I have to tell you, Nasko has won many hearts at our school, more than any kid I have seen. Everyone adores him and we can tell how loved he is by family and friends. 

I know, because I too follow Christ, that he is a young man surrounded by prayer. There is something different about him that the staff is seeing. They don’t know it, but Christ is present in our school when Nasko is there. 

In many ways, Nasko is a missionary to [our school]. I have walked the halls and been in classrooms praying for students and staff and for whatever reason God has sent Nasko who is making a big impact with us. 

I can’t imagine daily what you are dealing with having Nasko away from home and I apologize if me contacting you making this more awkward but thank you for sharing him, he is truly a treasure.

 

As we prepared to place Nasko in a group home, I wrestled with God. Why on earth would He bring us to this point? We were faithful. We adopted the boy He spoke into our family.

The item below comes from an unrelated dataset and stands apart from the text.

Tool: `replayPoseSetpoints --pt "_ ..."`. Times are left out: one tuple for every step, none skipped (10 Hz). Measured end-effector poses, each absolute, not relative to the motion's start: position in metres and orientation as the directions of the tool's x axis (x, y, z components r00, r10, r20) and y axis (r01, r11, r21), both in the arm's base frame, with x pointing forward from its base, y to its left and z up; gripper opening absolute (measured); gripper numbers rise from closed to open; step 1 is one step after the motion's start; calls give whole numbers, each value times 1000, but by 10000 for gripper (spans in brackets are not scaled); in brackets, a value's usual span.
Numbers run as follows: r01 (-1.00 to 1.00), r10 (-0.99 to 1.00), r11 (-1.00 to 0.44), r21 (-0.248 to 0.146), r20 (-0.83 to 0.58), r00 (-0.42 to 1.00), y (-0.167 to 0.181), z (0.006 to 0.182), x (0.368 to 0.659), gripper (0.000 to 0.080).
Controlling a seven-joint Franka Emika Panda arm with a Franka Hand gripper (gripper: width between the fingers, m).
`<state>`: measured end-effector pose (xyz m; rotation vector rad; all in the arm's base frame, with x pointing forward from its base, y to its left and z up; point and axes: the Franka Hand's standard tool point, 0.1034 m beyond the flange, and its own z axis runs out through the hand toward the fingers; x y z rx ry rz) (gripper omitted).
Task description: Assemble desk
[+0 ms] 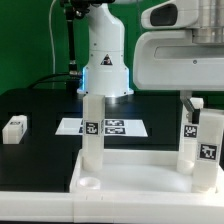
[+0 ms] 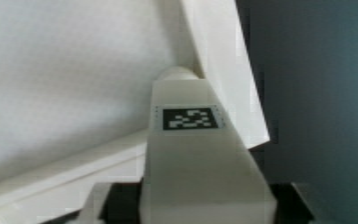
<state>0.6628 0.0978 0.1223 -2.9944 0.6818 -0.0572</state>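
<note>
The white desk tabletop [image 1: 140, 182] lies rim-up at the front of the table. One leg [image 1: 93, 125] stands upright in its corner on the exterior view's left. Two more legs stand at its right end, one [image 1: 189, 135] just behind the other [image 1: 208, 152]. My gripper [image 1: 188, 103] comes down over the rear one. In the wrist view my gripper [image 2: 197, 200] is shut on a leg [image 2: 197, 150], dark pads [image 2: 119, 205] pressing both its sides. That leg's marker faces the camera, and the tabletop's rim [image 2: 211, 50] runs beyond it.
A loose leg [image 1: 14, 128] lies on the black table at the exterior view's left. The marker board [image 1: 113, 127] lies flat behind the tabletop. The arm's base [image 1: 105, 60] stands at the back centre.
</note>
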Motion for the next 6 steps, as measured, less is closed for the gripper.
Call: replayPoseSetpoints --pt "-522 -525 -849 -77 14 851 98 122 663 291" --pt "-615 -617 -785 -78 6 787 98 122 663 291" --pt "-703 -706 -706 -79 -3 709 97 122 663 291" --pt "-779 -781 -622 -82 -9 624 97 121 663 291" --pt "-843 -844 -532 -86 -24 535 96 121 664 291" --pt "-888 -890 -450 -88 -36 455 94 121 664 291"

Special needs adoption blog.

Now we were (seemingly) giving up on our child. Nasko, though it was not his fault, has brought tremendous amounts of pain and suffering to our family. I cannot count the number of times I have cried out, “God, where is Your plan?”

And here it is.

Special needs adoption blog.

Here it is, but not completely, as I believe we are just beginning to witness Nasko’s impact on this world.

But here is the beginning. My son – a child who harms animals, bites in self-defense, and is attracted to pain and abuse – is living as a missionary.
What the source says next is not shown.